I have had moments of success that have convinced me to stay in teaching, and other catastrophic failures that haunt me in my dreams. I desperately want some highs to minimize the low points when I look back over my 31 years of teaching. However, I am finding out that it doesn't work just to "try harder". Students will let you do all the work if you are not careful, and that means I end up learning more than they do. I also do not enjoy all the policing and ineffective motivating I do in my Media lessons. How to make lessons fun and still be educationally engaging without the students running riot?
So in the last few weeks before I retire, I have been thinking of how I can make a difference to those who need it the most. Although most schools I taught in cater for high income families, there are always a few students who have fewer opportunities in life: the ones who have no books at home; no access to a library; no technology or wifi; no time for clubs; no money for travel... If I can provide a experience for these children that they would not otherwise have had, then I have made a difference. Their genuine smiles, as they choose books in the library or get a robot to work, make my day, and my career.

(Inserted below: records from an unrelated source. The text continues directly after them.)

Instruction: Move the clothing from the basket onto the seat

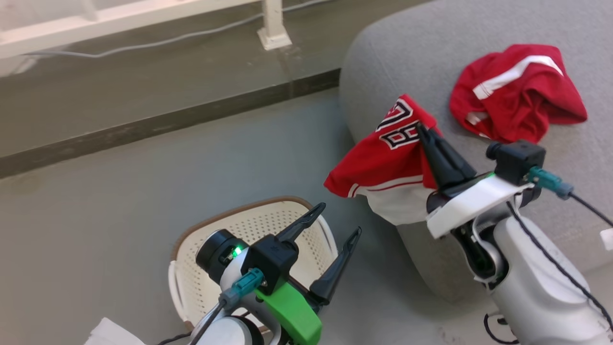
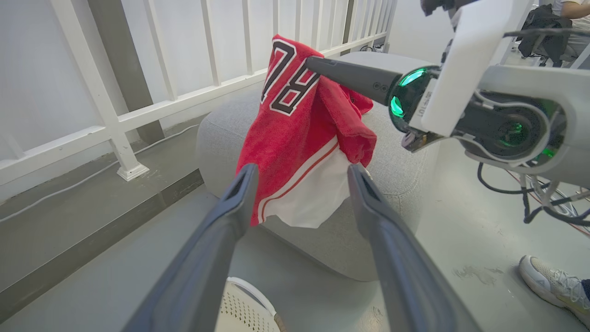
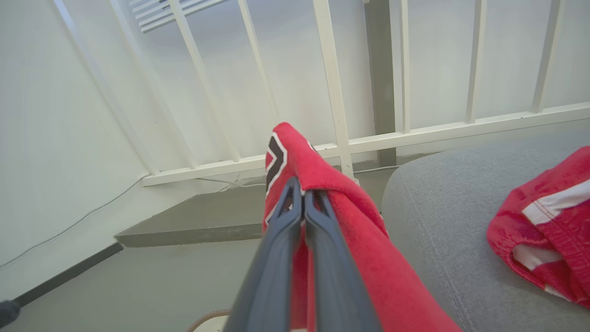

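The right gripper (image 1: 422,130) pinches the numbered garment (image 1: 378,165) at the seat (image 1: 407,52) edge; a red garment (image 1: 517,96) lies on it. The left gripper (image 1: 339,219) gapes above the basket (image 1: 215,230).

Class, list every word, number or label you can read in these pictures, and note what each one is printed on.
"78": black-and-white digits on the numbered red garment held in the right claw. The cloth is folded, so this reading is likely, not certain.
Small print on the white housing behind that claw: too small to read.
Second red garment on the seat: white stripes, no text.
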Controlling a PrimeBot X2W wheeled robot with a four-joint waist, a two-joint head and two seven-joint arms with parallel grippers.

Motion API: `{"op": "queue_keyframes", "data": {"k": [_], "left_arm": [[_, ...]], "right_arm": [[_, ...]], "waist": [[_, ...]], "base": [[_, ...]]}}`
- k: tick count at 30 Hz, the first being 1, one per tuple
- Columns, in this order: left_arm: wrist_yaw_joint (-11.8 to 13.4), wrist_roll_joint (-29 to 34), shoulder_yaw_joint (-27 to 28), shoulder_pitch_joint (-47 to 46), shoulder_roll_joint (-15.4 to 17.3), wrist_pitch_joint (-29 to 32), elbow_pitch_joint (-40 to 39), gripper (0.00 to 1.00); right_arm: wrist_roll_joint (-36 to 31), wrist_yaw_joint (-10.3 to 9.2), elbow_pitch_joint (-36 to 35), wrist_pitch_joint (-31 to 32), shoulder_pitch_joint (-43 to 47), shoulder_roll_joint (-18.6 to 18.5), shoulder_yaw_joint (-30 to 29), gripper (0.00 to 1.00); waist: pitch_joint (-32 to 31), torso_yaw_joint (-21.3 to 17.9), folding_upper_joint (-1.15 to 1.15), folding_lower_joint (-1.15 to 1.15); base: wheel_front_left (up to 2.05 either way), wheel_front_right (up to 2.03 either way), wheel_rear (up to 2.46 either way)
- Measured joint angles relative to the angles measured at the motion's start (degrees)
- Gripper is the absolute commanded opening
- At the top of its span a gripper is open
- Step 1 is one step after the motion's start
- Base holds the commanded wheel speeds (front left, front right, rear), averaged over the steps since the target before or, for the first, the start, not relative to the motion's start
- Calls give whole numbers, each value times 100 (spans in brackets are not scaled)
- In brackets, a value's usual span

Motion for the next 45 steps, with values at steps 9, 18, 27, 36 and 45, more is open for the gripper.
{"op": "queue_keyframes", "data": {"k": [9, 18, 27, 36, 45], "left_arm": [[-1, 93, -80, -217, -3, 127, -16, 100], [-51, 101, -109, -385, 3, 269, -19, 100], [-59, 272, -130, -554, 27, 427, -22, 100], [-152, 308, -276, -751, 1, 571, -57, 100], [-212, 389, -338, -957, -20, 673, -127, 100]], "right_arm": [[154, -110, 45, -154, -282, -74, -480, 0], [261, -252, 66, -256, -992, -398, -1209, 0], [337, -259, 249, -272, -2108, -730, -1771, 0], [376, -270, 817, -278, -3031, -1270, -2135, 0], [375, -171, 1381, -250, -3538, -1572, -2176, 0]], "waist": [[388, -434, 0, 0], [775, -678, 0, 0], [1124, -779, 0, 0], [1469, -704, 0, 0], [1850, -483, 0, 0]], "base": [[0, 0, 0], [0, 0, 0], [0, 0, 0], [0, 0, 0], [0, 0, 0]]}}
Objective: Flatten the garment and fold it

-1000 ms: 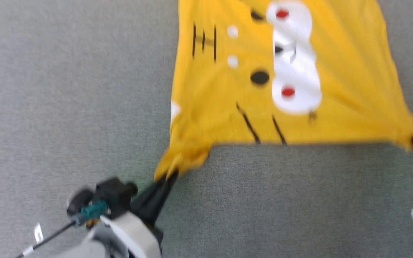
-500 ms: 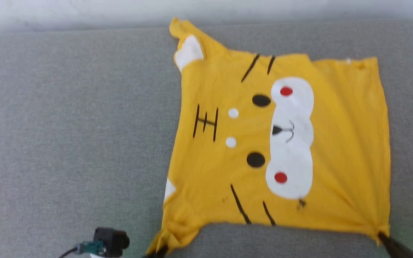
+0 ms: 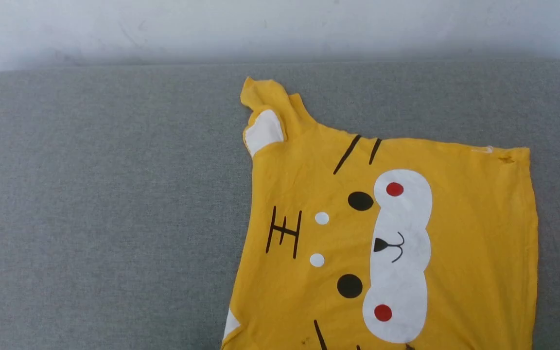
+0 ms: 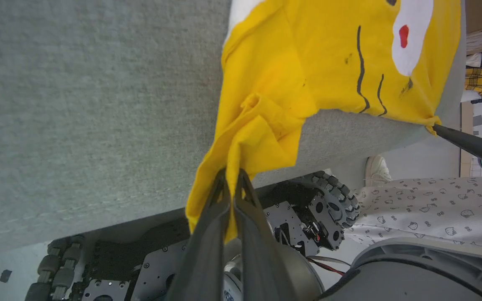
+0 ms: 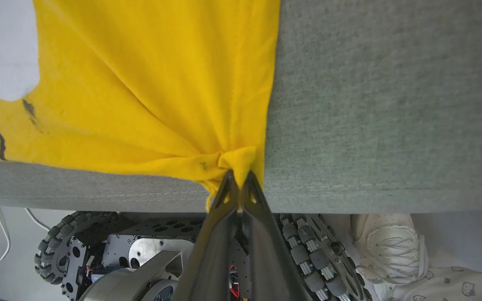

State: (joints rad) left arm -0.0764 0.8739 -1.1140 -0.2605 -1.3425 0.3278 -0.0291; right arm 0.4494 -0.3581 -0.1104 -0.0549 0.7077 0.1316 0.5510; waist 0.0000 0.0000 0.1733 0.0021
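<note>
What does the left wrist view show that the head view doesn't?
Left wrist view: left gripper and right gripper, each shut on a near corner of the shirt at the cushion edge; wheeled base below. Head view: the far sleeve with its white patch, the wall. Both: the yellow shirt spread on the grey cushion.

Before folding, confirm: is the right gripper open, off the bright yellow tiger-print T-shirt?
No, the right gripper is shut on a bunched corner of the T-shirt.
</note>
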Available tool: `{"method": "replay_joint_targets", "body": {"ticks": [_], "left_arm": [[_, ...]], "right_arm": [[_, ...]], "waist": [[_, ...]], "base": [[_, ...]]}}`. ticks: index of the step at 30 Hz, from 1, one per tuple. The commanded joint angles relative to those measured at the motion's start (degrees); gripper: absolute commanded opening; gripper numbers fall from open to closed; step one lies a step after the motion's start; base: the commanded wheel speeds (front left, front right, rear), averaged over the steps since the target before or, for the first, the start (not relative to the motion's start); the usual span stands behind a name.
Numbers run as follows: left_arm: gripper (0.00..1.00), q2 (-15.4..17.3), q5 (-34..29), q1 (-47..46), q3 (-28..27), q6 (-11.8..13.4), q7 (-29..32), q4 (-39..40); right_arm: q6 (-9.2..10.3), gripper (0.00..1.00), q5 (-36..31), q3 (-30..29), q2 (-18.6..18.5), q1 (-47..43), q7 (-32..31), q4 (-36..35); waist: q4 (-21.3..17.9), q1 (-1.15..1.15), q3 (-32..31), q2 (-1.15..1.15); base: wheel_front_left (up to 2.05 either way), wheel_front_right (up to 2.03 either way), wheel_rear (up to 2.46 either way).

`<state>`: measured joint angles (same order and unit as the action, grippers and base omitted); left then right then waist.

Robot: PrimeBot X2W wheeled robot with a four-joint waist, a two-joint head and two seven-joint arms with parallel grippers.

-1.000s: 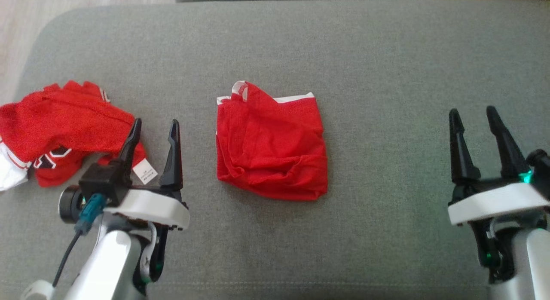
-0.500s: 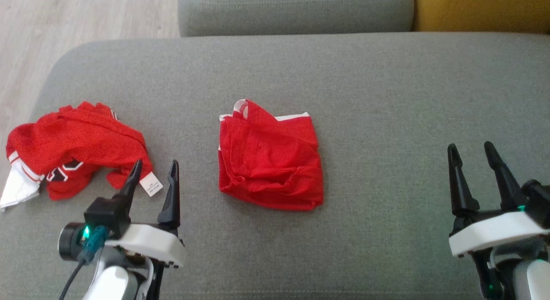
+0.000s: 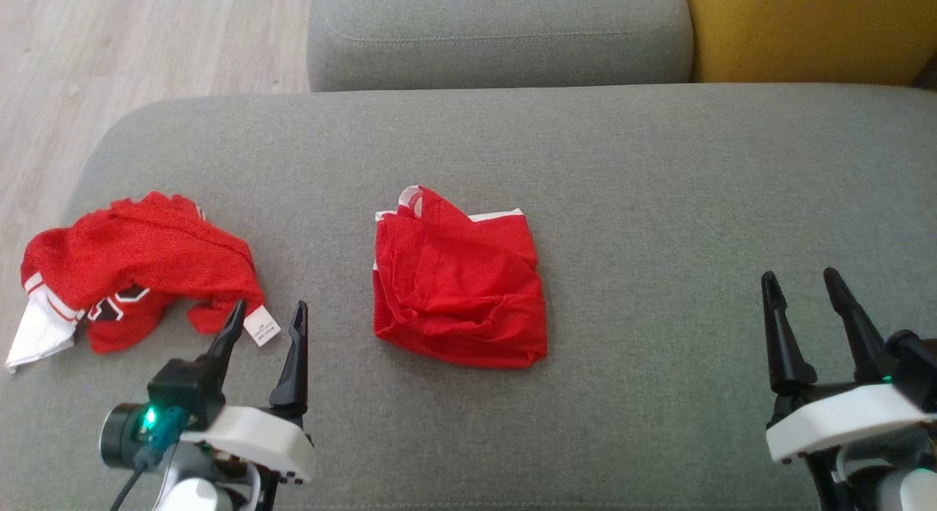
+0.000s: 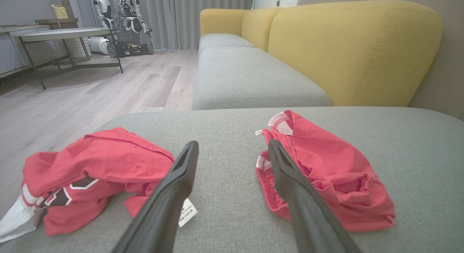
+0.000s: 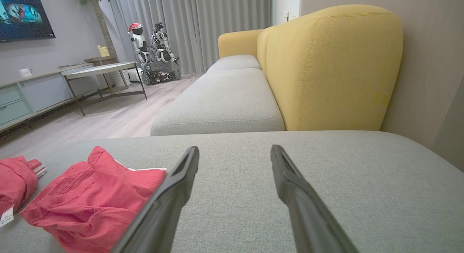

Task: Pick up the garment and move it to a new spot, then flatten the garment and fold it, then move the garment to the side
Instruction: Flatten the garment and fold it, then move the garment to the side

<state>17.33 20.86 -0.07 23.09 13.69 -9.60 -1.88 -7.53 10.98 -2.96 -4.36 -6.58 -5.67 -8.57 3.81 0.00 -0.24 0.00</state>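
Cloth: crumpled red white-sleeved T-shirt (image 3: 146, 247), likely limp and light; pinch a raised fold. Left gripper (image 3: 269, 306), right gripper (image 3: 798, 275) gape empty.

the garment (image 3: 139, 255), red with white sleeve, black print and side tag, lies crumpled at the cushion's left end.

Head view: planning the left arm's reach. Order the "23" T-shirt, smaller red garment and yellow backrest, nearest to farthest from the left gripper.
1. T-shirt: just ahead-left of the left gripper, tag nearest.
2. Smaller red garment: ahead, to its right.
3. Yellow backrest: far upper right.
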Motion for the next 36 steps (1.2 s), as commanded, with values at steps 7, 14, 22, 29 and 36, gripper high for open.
{"method": "replay_joint_targets", "body": {"ticks": [7, 14, 22, 29, 36], "left_arm": [[1.00, 1.59, 0.13, -2.51, -2.25, 0.58, 0.16, 2.45], [1.00, 1.81, 0.26, -2.74, -2.16, 0.79, 0.32, 2.45], [1.00, 1.93, 0.35, -2.97, -1.92, 0.99, 0.33, 2.51], [1.00, 1.92, 0.32, -3.72, -1.72, 1.09, 0.11, 2.66], [1.00, 1.49, -0.07, -6.21, -1.15, 0.69, -0.35, 2.99]], "right_arm": [[0.04, 1.00, -0.76, 0.77, -0.15, 1.66, -0.03, -2.71], [0.04, 1.00, -0.56, 0.72, 0.14, 1.84, 0.24, -2.45], [0.04, 1.00, -0.63, 0.63, 0.38, 2.08, 0.50, -1.65], [0.04, 1.00, -0.74, 0.43, 0.40, 2.65, 0.41, -1.11], [0.04, 1.00, -0.17, 1.12, 0.27, 5.69, 0.08, 2.12]], "waist": [[0.08, 0.00, 0.16, 0.00], [0.08, 0.00, 0.29, 0.00], [-0.05, 0.00, 0.44, 0.00], [0.18, 0.00, 1.35, 0.00], [1.69, 0.00, 4.41, 0.00]], "base": [[0.00, 0.00, 0.00], [0.00, 0.00, 0.00], [0.00, 0.00, 0.00], [0.00, 0.00, 0.00], [0.00, 0.00, 0.00]]}}
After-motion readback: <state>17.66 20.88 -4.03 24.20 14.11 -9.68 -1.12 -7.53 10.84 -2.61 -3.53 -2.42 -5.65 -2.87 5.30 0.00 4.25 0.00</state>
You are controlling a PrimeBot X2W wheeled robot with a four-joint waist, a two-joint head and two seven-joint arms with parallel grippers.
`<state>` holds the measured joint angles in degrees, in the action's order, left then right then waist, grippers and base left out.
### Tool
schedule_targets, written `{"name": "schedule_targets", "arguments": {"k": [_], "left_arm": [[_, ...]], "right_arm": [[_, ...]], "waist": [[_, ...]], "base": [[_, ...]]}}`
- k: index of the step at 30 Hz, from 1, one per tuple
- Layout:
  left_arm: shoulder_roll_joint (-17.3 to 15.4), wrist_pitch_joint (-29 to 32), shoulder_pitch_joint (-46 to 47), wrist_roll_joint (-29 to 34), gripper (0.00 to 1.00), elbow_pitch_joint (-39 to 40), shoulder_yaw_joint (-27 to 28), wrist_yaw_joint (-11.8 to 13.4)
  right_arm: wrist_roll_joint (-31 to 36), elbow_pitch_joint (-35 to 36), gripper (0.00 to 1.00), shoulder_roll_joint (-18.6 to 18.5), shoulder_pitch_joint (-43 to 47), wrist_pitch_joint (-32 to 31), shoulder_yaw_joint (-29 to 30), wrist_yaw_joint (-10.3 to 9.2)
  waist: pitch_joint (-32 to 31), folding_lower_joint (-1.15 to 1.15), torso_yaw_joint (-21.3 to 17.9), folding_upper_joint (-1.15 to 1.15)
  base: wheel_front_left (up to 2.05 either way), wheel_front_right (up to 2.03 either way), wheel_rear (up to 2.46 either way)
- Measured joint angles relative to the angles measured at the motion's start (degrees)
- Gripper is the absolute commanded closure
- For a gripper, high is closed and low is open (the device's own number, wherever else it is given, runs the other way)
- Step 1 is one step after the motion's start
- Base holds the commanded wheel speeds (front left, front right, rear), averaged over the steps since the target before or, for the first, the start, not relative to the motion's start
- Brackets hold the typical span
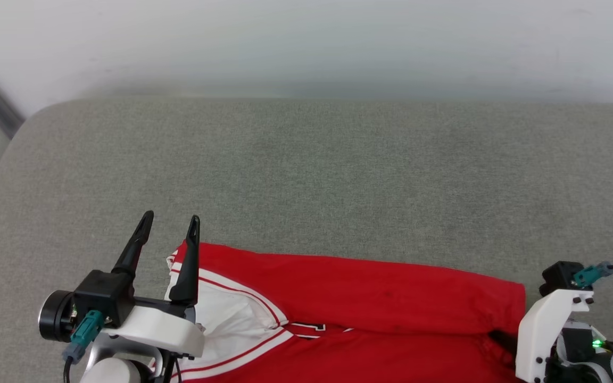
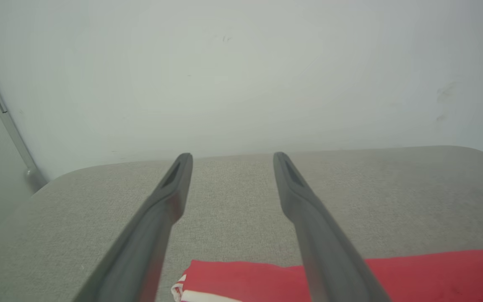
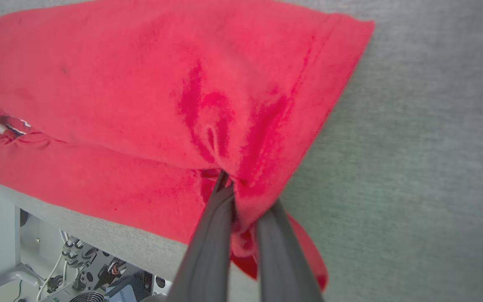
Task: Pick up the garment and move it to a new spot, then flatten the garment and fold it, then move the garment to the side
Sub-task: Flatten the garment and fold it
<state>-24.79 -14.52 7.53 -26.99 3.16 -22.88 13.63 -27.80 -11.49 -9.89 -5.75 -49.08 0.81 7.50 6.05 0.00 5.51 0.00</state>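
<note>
- The left gripper [image 1: 172,215] reaches forward from the lower left of the head view. Its two long dark tapered fingers point away across the tabletop toward the pale wall [image 1: 306,42].
- Its jaws stand wide apart with nothing between them. In the left wrist view [image 2: 232,156] the matte grey fingers run almost level above the surface.
- In the head view the inner left finger crosses the white sleeve end [image 1: 221,314]. Whether it touches the cloth I cannot tell.
- The right gripper [image 3: 247,191] points down at the cloth, and its jaws are closed on a pinch of red fabric. Folds bunch up between the two fingers and creases fan out from the grip.
- In the head view the right arm's white moulded wrist shell [image 1: 543,330] sits at the lower right, just beside the cloth's right end.
- The red jersey of thin cloth [image 1: 370,287] lies as a long band along the near edge of the grey woven-fabric tabletop [image 1: 306,170]. Its striped sleeve end is at the left and a plain red corner at the right.
- In the right wrist view the jersey [image 3: 141,84] is soft and lightly rumpled, and some of it spills over the tabletop's near edge.
- The tabletop is padded, with a rounded corner and a fine even weave.
</note>
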Motion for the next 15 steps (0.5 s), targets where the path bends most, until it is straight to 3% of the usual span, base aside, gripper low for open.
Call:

These students don't really understand the value of new opportunities that others take for granted. They simply appreciate being able to do something that makes them feel happy, successful and empowered. I notice how our 'scholarship' kids love coming to the library and take full advantage of our opening hours and collection. They have become my assistants, knowing how to find books and use the online catalog. For them school is both fun and serious business. Their parents are even more appreciative for this opportunity, being very involved however they can.
More than anything, students from less privileged homes are getting more than an education from me, they are learning to take charge of their learning and their future. I thank my Marshallese Rikatak students for the memories they have given me. I will always remember the little Kindergarten students asking me each time they come to the library: "Can I go to the big kids side?"